Evocar la obra de Juan Rulfo en su centenario, que debería tener como solo objeto acercar más lectores a la lectura de su viva obra, se disminuye a causa de no menos vivos rencores. Rara cosa echarle moscas al pastel. El “rencor vivo”, síntesis de la vesanía del abominable Pedro Páramo, substancia de su alma podrida, se revive como virtud entre algunos de sus exégetas si tiene a Octavio Paz como destinatario.

Conmueve la tenacidad con que un pope papamoscas encargado de la inmortalidad de Rulfo cacarea en su palenque craneal su credo cotidiano de que Paz lo saboteaba por envidias, celos o lo que sea. Lo que ya no conmueve es advertir que no faltan quienes se colman el coco con esa calumnia y le agregan cacofonía.

No fue ajeno Rulfo, por desgracia, a la factura de esas leyendas. En abril de 1979 —a tres años de que Luis Echeverría acabó con el diario Excélsior, de Julio Scherer y, de pasada, con la revista Plural, de Paz— Rulfo declaró que “el boom lo hicieron cuatro personas: Carlos Fuentes, García Márquez, Vargas Llosa y… y ¿quién mas? Bueno, eran cuatro. Y en cada país armaron un boom pequeño; le decían la maffia (sic) y el que no pertenecía a la maffia tenía muchas dificultades para publicar y todo eso. También fue otra de las razones por las que yo no pude publicar a tiempo. Por esa época era muy difícil publicar.
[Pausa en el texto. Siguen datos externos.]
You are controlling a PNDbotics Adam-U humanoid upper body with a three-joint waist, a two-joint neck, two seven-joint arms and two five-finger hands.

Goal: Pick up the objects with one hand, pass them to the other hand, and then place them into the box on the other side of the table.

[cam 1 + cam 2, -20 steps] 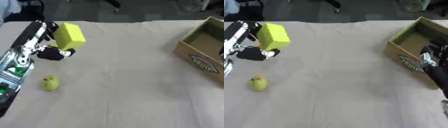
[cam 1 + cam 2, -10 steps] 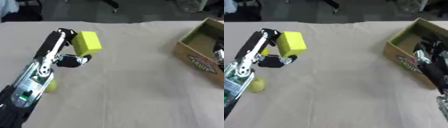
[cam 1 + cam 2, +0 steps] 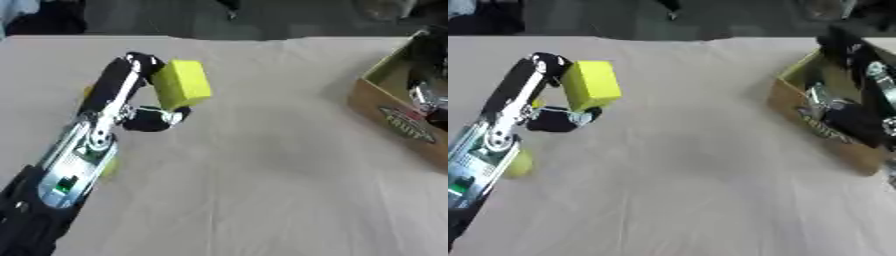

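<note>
The left hand (image 3: 149,107) had its fingers curled round a boxy yellow block (image 3: 182,84), lifted over the pale cloth-covered table (image 3: 262,175). The right hand (image 3: 846,117) hung blurred by the open cardboard box (image 3: 798,107); its fingers could not be made out. A small yellow-green rounded thing (image 3: 520,163) lay beside the left arm.

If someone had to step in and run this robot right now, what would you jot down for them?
Left hand: curled round the yellow block, held up above the table.
Right hand: over by the cardboard box on the right; I cannot tell how its fingers are set.
A small yellow-green object lies on the table, partly hidden by the left arm.
Done: block picked up.
Left: pass it to the right hand, put it in the box, then likely the same for the small object.
</note>
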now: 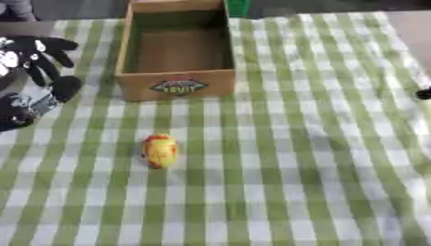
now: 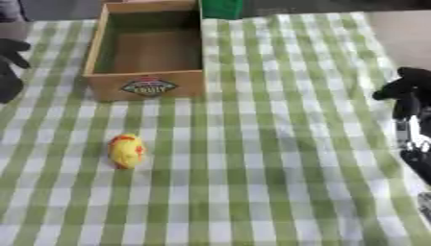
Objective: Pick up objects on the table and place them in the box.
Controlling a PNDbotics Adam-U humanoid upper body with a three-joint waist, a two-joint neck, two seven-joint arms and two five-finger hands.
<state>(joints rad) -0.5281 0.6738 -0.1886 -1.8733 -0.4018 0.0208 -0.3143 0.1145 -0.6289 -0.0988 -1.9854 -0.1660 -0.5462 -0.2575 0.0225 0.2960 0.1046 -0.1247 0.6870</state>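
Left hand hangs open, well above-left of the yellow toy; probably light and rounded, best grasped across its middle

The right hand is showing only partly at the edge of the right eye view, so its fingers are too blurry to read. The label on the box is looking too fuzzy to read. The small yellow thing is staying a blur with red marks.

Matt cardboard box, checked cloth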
Ahora hasta los marihuanos publican libros” (en Toda la Obra, edición de Claude Fell, en línea).

Ignoro quiénes serían esos deleznables marihuanos. Y por qué se consideraba Rulfo víctima de esa mafia que no existía cuando comenzó a publicar. La verdad es que le fue muy bien porque tenía muchísimo talento: en 1945, a los 28 años, debuta en revistas de provincia y apenas ocho años después, en 1953, ya lo publica la editorial consagratoria entonces, el Fondo de Cultura Económica. Es una historia de éxito intacto, ¿qué necesidad hay de enturbiarla inventándole antagonistas?

La verdad, por insoportable que resulte, es que Paz colaboró en esa historia feliz: en 1955 es él quien propone a Rulfo como candidato al recién creado Premio Villaurrutia, como narra Felipe Garrido. En carta de Nueva York (3-12-1956), Paz le cuenta a Fuentes que va a ver a James Laughlin, director de la editorial/revista New Directions para proponerle libros de México: “Rulfo en primer término”. El 14 del mismo mes pide que le manden “varios ejemplares” de Pedro Páramo para buscarle traductores y editores. En 1958 le propone “Luvina” a Roger Caillois, que lo acepta para sus “60 cuentos de terror”. En 1959, Paz selecciona a los autores para un número de Evergreen Review dedicado a México e incluye fragmentos de Pedro Páramo que traduce su amigo Lysander Kemp (el mismo año se publica su traducción de la novela). En 1960, Paz escribe su ensayo “Paisaje en novela en México: Juan Rulfo”, encomiástico. En 1961 saluda a Rulfo como “autor de una de las pocas obras maestras de la literatura latinoamericana” y, en su calidad de jurado, lo propone para el prestigioso Premio Formentor en Mallorca (que acabó por ganar Borges). Etcétera.

Pero estas verdades no inhiben la posverdad papamosca ni la adicción al “rencor vivo” contra el que, se diría, se escribió Pedro Páramo. Azuzarlo entre dos grandes escritores en una maroma maniquea, convertirlos en los finalistas de un imaginario concurso baladí de “fama” (ese hipo pequeñoburgués) es no sólo frívolo sino una chapuza moral, una delación de inmadurez intelectual. La literatura es múltiple y contradictoria, felizmente.

Ahora, nada de eso importaría de no ser por el impuesto al rencor agregado que pagan los pocos lectores que hay en México. Si apenas .01% de los mexicanos leen libros, tratar de inocularlos contra un buen escritor, a nombre de otro buen escritor, amaga con disminuir no sólo su número, sino su calidad; propicia ponerle águila y nopal al dicho de Lichtenberg: “hay lectores que leen solamente para no pensar”.

Intriga que la encomiable fascinación ante el milagro escritural de Rulfo, entre los rencorosos vivos, suponga el ingrediente del odio contra Paz. El fervor por Rulfo no requiere de un rencor anexo. Y es que un rencor tan machacado y ritual degrada fatalmente aquel fervor, de hecho lo desnaturaliza al hacerlo interesado, al convertirlo en combustible de una invectiva. Qué contradictorio y, a la larga, qué contraproducente: es como declararle el amor a una persona diciéndole que su principal virtud radica no en que sea esa persona, sino en que no es la otra.